The names of these leftist activist organisations are deliberately designed to misdirect gullible people (eg corporate CEOs, BBC reporters) as to their nefarious aims.
Hence, nominative misdirection.

Last edited 3 years ago by Rocky Rhode
David Owsley
David Owsley
3 years ago
Reply to  Rocky Rhode

I like that too; sounds like the first Freakonomics book (an excellent read). Not only your surname: one example two sons called Loser and Winner (guess who failed)

Douglas McNeish
Douglas McNeish
3 years ago
Reply to  Rocky Rhode

I wonder if their creators have actually read 1984, or if they just stumbled upon the “nominative misdirections” because they share the same fundamental mindset as Big Brother.

Norman Powers
Norman Powers
3 years ago
Reply to  Rocky Rhode

Simple heuristic – invert whatever title a left wing ground has given itself, and you’ll find the truth.
Hope Not Hate -> Hate Not Hope
Antifa -> Profa
Black Lives Matter -> Black Lives Don’t Matter
All these are more accurate descriptions of what these groups really believe in.

David B
David B
3 years ago
Reply to  Rocky Rhode

Democratic People’s Republic of Korea being three if a kind. (I think the Korea bit might be true though, so not a four )

David Owsley
David Owsley
3 years ago
Reply to  Rocky Rhode

Don’t forget Unite Against Fascism.

Peter LR
Peter LR
3 years ago

I’m doing my bit for GBNews. I don’t watch breakfast TV so instead I have GBNews on on mute in the other room to keep the ratings up.
I have watched quite a bit and it is good to see Andrew Neil back in action with his forensic questioning of Rishi Sunak.

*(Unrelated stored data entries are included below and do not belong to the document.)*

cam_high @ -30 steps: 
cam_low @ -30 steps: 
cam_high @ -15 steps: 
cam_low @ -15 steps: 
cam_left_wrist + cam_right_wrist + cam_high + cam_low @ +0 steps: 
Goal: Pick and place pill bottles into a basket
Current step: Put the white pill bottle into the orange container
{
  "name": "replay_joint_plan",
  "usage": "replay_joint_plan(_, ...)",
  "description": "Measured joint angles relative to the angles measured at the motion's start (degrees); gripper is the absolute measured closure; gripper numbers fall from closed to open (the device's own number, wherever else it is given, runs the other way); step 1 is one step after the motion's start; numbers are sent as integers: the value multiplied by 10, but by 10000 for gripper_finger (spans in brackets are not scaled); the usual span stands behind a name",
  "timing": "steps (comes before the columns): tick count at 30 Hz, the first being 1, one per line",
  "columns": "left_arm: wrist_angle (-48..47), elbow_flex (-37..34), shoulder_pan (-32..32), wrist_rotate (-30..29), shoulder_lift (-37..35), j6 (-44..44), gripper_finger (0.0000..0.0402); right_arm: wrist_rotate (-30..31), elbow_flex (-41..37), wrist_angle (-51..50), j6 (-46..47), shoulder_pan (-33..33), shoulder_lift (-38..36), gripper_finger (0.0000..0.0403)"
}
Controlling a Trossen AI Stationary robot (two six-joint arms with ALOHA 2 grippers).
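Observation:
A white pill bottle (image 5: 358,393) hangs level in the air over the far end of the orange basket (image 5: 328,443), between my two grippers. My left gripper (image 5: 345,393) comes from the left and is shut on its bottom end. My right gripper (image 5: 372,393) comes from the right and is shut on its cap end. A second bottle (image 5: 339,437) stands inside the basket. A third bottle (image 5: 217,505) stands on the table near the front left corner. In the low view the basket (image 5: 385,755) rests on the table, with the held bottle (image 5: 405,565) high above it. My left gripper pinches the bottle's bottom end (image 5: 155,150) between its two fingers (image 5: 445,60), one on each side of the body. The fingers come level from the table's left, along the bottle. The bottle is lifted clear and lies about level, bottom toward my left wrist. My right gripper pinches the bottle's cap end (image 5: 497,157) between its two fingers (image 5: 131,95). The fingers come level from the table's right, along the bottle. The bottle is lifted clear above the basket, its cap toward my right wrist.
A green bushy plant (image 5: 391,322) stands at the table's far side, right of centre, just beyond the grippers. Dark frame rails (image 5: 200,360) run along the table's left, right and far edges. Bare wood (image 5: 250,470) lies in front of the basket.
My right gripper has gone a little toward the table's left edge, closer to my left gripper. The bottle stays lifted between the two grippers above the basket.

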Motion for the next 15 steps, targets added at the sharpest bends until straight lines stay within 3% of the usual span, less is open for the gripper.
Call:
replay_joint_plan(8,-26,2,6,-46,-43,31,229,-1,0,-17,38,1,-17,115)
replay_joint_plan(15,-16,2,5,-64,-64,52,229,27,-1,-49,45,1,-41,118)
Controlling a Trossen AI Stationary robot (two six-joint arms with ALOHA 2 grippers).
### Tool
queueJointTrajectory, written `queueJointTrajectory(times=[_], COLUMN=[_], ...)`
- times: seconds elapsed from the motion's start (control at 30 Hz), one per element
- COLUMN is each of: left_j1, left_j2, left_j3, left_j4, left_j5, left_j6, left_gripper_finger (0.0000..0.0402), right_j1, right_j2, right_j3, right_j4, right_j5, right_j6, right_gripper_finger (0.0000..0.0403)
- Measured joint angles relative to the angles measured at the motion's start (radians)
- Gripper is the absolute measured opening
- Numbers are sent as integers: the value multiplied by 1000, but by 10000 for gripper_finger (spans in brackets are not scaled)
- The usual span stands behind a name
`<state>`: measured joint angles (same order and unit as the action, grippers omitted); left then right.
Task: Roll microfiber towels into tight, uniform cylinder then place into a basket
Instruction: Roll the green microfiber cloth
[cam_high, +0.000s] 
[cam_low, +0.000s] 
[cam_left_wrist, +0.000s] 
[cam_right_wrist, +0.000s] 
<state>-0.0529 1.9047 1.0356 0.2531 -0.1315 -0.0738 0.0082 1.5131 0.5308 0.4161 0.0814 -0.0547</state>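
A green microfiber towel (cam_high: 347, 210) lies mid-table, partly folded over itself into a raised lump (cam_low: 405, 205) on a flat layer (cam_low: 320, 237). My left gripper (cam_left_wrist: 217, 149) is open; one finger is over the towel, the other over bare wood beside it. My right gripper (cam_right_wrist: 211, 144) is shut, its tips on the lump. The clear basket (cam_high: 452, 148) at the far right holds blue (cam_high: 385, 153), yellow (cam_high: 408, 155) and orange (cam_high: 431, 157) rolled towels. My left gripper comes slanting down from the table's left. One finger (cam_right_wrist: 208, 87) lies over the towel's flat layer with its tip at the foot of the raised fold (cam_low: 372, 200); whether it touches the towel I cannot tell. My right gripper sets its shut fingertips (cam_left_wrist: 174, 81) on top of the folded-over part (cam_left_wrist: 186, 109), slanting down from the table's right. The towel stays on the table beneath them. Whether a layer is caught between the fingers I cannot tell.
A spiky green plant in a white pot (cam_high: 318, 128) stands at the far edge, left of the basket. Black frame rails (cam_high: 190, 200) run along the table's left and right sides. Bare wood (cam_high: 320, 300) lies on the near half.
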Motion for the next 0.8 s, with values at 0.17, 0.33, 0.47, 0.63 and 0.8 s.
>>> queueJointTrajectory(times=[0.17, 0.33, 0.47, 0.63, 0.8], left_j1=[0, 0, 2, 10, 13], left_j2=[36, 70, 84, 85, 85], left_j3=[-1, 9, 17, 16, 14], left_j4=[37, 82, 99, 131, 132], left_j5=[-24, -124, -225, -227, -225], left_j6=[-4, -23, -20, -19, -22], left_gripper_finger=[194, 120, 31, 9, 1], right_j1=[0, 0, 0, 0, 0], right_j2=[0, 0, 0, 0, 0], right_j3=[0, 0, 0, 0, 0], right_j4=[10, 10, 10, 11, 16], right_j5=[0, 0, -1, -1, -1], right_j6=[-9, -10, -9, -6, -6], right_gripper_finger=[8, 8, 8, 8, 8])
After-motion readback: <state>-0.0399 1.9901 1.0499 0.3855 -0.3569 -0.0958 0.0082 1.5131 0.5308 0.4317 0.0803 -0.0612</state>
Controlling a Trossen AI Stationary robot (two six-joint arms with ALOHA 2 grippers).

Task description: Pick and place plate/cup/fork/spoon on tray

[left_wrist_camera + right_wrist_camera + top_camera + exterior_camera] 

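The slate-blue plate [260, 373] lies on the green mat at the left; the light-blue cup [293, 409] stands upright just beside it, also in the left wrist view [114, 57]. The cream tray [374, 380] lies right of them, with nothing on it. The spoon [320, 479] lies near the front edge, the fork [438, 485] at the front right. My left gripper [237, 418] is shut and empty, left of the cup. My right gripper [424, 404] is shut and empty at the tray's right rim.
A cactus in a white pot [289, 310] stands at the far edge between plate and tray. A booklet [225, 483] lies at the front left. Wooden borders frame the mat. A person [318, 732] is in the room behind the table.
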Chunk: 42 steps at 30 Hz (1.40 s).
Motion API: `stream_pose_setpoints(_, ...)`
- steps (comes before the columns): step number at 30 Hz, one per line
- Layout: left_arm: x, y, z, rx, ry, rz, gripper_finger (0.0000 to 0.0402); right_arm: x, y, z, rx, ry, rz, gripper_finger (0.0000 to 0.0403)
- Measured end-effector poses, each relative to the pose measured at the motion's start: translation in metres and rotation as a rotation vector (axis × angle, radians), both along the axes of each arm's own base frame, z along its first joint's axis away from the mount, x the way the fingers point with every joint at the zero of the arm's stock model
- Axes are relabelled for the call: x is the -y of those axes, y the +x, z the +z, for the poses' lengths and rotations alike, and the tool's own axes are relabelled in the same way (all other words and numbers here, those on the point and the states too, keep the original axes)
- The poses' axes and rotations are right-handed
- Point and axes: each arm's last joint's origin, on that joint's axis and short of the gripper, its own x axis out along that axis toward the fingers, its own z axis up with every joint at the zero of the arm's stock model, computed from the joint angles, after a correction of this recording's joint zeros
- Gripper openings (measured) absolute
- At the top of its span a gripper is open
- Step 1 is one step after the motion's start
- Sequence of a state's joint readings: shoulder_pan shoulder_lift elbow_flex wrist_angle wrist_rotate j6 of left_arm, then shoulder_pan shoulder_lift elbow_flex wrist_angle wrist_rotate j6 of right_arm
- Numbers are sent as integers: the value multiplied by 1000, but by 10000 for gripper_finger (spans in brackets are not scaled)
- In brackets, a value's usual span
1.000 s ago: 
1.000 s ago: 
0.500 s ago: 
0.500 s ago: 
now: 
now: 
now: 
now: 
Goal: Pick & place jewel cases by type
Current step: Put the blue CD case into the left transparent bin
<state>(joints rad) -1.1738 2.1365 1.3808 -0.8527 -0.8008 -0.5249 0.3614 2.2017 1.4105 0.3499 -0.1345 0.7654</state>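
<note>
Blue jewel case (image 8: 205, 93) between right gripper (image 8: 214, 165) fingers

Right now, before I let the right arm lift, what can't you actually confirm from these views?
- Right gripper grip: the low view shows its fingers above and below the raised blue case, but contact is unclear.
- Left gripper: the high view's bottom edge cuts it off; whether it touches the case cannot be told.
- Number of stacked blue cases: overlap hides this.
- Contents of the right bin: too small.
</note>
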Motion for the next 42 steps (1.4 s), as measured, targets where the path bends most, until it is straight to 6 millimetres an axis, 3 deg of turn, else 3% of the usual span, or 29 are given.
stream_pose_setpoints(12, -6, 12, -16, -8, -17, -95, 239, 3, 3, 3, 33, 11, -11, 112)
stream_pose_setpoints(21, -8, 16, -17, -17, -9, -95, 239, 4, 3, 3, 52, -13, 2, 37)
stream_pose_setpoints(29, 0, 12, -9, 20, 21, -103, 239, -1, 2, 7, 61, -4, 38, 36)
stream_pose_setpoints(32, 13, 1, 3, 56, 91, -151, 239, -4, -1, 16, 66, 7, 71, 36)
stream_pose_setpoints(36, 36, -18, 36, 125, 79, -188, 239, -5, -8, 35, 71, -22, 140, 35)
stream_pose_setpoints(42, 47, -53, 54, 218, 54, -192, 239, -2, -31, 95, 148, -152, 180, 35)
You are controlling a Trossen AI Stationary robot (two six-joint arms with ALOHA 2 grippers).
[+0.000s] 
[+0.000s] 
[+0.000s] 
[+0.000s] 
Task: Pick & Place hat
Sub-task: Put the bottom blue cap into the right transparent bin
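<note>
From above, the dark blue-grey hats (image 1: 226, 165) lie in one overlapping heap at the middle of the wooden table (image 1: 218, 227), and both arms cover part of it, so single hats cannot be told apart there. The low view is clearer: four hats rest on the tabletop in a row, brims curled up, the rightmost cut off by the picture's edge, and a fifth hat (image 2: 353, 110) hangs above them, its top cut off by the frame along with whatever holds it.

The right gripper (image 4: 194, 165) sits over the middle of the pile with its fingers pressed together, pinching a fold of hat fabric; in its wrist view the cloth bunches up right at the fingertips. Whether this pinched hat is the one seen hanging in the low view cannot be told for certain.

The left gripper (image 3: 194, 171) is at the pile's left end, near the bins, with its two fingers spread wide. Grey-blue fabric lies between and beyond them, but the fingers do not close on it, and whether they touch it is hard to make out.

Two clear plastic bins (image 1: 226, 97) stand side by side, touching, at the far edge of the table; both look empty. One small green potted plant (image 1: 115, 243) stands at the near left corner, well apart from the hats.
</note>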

Last edited 3 years ago by Peter LR
Al M
Al M
3 years ago
Reply to  Peter LR

Quite so. I watched this also. How is Neil grilling a Conservative politician, the second most powerful man in government, for a full half hour, a sign of right wing ‘hate’?
Even by looney left standards, it takes some degree of postmodern thought to get to that. Still, I’m sure Foucault might have got there.

Pamela Booker
Pamela Booker
3 years ago
Reply to  Al M

There is no “thought” in woke!

Alan Thorpe
Alan Thorpe
3 years ago
Reply to  Peter LR

I watched that interview, but Neil let him off lightly for obvious reasons. GB is not the only news channel and if he gives politicians a hard time they will not appear and will continue to be worshipped by BBC and Channel 4.
GB News is a breath of fresh air, but will it survive? Neil is always worth watching but the rest was just a group discussing my own views. I want news that challenges everybody to justify their view and that is what is missing.

Andrew D
Andrew D
3 years ago
Reply to  Alan Thorpe

I agree. And I think the all-day breakfast TV format with (usually) older chap and younger glamour-puss sidekick is as hackneyed and dull as the mainstream channels. Less is more. Let’s just have six hours of good solid content from 6 to midnight, when more people are watching.

Lizzie Soden
Lizzie Soden
3 years ago

Thank-you Douglas Murray for your measured and reasonable thinking as always. I have been concerned about these kind of ‘campaigns’ for a while, ‘Hope not Hate’ being another one. I happened across a FB thread yesterday on my timeline where a curious question was posed. “Is anybody going to actually be watching GB News?” There followed what can only be described as a string of very strong and adamant answers. “No” “Never going to give the time of day to that bunch of ‘evil racists.” “Gammon TV.” “It’s a joke, funded by rich white Conservative businessmen who are feeling threatened. Boohoo. At least they’ll lose their money.” “No.” “No.” “At least I won’t have to watch those right-wing d**ks on the BBC anymore.” “I am not going to prop up those bigoted fascists spreading propaganda.” “The only advertising they’ll get will be from Gregg’s and Wetherspoons.” Then the most generous “Let’s lock them in their crappy studio, turn the power off and not let them carry on spreading their hate filled lies.” Apparently this was a popular viewpoint. “Yeah, let them die slowly.”
Then underneath that, with no awareness of the irony, “You can lobby their advertisers, and join the ‘don’t fund hate’ campaign.”
I ventured to ask if anyone had actually watched it at all. Only one person for 5 mins then “had to turn it off.” The rest hadn’t. I didn’t know many of the people on this thread but I did know a few, and they generally seem like quite friendly, intelligent and reasonable, harmless folk in real life. I then offered a description of what I had seen; the diverse range of opinions, the refreshing fact it was not London centric and gave a voice to those people who are never listened to or represented in the media. I gave the fairly innocuous example of an interesting intelligent discussion on the pros and cons of delaying freedom day that was looking at the much bigger picture. This was responded to with lots of angry emoji’s. No words. Then someone said “I wondered when the anti-vaccine COVID deniers and QAnon would manage to get themselves into mainstream media in the UK. Open your eyes!!!”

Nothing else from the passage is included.